Don’t tune parameters forever
Create a baseline result using a simple model that is easy to implement, understand and deploy in production. The baseline result is a measure stick to determine progress, and sometimes you’ll end up noticing that the simple model is all you need. For example, use Logistic Regression. Set a time limit for experiments and be systematic with tracking your experiments. Sometimes you tilt, go into a parameter frenzy and will eventually repeat existing experiments. Don’t tweak model parameters or hyperparameters for months if the incremental improvement is not justified by its business potential. Sometimes significant improvements are acquired by paradigm changes in model structure and using more accurate statistical assumptions through better understanding of the domain.

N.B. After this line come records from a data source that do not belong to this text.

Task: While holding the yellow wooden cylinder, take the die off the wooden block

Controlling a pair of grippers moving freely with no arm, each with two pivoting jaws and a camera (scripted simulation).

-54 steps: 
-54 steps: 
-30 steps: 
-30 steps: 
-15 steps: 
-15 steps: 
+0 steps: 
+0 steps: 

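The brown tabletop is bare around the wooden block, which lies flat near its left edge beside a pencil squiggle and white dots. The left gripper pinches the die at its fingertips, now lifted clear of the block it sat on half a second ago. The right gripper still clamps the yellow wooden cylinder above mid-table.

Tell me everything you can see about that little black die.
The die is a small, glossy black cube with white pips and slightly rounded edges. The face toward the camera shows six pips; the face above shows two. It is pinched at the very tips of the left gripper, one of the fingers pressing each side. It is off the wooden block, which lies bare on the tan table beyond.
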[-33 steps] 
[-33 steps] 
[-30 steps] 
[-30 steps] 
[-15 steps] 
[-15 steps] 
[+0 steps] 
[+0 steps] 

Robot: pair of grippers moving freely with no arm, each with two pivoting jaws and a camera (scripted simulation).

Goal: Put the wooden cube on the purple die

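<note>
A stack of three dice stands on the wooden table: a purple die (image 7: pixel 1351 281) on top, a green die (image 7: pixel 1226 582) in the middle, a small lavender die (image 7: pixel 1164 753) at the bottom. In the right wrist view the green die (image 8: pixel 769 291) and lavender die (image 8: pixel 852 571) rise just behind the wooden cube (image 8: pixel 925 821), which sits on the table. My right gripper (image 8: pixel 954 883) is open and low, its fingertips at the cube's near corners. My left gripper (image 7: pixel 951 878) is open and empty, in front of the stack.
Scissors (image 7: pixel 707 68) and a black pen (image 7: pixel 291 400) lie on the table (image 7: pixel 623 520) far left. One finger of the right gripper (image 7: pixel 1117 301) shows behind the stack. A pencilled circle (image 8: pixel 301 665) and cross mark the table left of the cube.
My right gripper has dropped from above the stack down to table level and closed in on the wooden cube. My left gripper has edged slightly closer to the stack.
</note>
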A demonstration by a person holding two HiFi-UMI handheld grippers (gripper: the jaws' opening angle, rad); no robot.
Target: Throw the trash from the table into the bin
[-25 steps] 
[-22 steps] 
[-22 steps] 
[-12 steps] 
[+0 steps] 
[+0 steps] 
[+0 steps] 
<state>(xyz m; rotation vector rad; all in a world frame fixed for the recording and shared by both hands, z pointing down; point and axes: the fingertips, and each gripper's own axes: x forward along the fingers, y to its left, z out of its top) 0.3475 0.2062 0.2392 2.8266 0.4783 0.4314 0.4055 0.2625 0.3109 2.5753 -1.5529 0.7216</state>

Feeling of loneliness and organizational maturity
One of the common reasons for a data science person to quit is the feeling of loneliness. If you are looking for a new job, find out if the potential work places have peers and mentors available. Businesses that are not mature in data science might not be easy on your mental health unless you have a very entrepreneurial personality. Ask questions during the recruitment process to assess the maturity. For example, by probing how they approach model deployment. Remember that you can also find mentors and data friends outside your work environment.
Prepare for help requests and to turn down some of them
If people find you useful, then they are likely to want your input and effort on many things. You might have to start turning some of them down to get your own work done. A data science manager can be helpful to have around since she can gate the incoming tickets on your behalf. She is someone who guards your time. A data science manager is probably found in organizations that are more mature in data science.
Never stop learning
Learn to learn, and never stop, it will keep rewarding you. You will become much more productive if you have a wide skill set. Maybe even a tenfold increase in productivity. I personally like the idea of a T-shaped skill set where a person knows a lot about some topics and a bit about many topics. It is very empowering to be able to create a concrete prototype of any idea: app, website, machine learning algorithm and so on.
Do not overfit your machine learning skills by being an expert in using only one specific method. Your favorite algorithm is not a hammer and not every problem is a nail. Have knowledge of many different methods, understand underlying theories and form mathematical connections between machine learning topics. Then you can design a suitable solution for a problem, and not the other way around.
Learn basics of software development, deployment and some best practices. Write unit tests and integration tests, especially for feature extraction pipelines. Implement active learning for speeding up the model training and data annotation. Learn the basics of containers and cloud platforms. You’ll learn to structure your software in a deployment-friendly manner, especially if someone else deploys it. This person will quickly understand how your software is used, she will save a lot of time and have a longer, happier life.
Math bugs are different than code bugs
A compiler or an interpreter can catch problems in source code but you are on your own with problems in mathematics and logic. Your neural network will happily keep training using random, shuffled labels, even though it’s not what you want. Code defensibly and do not trust the data that come in. Depending on the domain and context, it is sometimes better to just crash the program after a failed logic assertion. Review your code carefully.